2023年10月 株式会社メディカルネット調べ
話しやすさよりも「見た目」を重視する人であれば、裏側矯正が適しています。
裏側矯正とは、歯の裏側(舌側)にブラケットとワイヤーを装着する矯正方法で、歯を見せて笑った場合にも周りの人から矯正装置が見えづらいです。全体矯正の場合、治療期間は2年~3年程度、費用は100万円~180万円程度が目安です。
2023年10月 株式会社メディカルネット調べ
会食などで飲食する機会が多く「食事の際に装置に食べ物が挟まる煩わしさを感じたくない」という人には、マウスピース矯正がおすすめです。

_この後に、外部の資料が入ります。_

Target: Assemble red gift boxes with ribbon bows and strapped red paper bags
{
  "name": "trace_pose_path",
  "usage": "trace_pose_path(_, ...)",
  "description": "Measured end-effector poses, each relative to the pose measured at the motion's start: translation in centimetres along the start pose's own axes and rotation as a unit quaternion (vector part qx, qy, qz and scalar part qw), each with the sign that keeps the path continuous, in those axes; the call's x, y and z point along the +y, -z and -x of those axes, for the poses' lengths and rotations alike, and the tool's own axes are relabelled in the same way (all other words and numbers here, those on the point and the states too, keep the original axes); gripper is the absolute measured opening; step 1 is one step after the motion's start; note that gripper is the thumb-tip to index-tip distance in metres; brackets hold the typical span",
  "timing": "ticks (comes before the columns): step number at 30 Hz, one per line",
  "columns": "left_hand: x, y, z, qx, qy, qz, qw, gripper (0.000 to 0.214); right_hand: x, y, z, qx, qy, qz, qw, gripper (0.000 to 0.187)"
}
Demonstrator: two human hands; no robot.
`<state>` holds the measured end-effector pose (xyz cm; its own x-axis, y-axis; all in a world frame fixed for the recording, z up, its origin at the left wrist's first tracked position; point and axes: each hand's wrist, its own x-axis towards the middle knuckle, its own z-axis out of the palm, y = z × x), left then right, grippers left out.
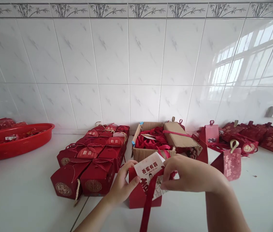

マウスピース矯正とは、マウスピース型の矯正装置を装着する矯正方法で患者さん自身で自由に着脱できます。会食などの際に外しておけば、普段どおりに飲食できます。全体矯正の場合、治療期間は2年~3年程度、費用は70万円~120万円程度が目安です。
2023年10月 株式会社メディカルネット調べ
矯正中は、矯正装置を装着していることが仕事相手へのマイナスイメージにつながったり、痛みを感じて集中できなったりするなどの影響が出るかもしれません。
生活や仕事への影響を抑えるには、矯正中に自分が「何を優先するか」を明確にして矯正方法を選ぶことが大事です。また、矯正中の食事方法を理解することでも仕事への影響を抑えられます。各職種や仕事内容に適した矯正方法は異なるため、歯科医師と相談して自分に合ったものを選ぶようにしましょう。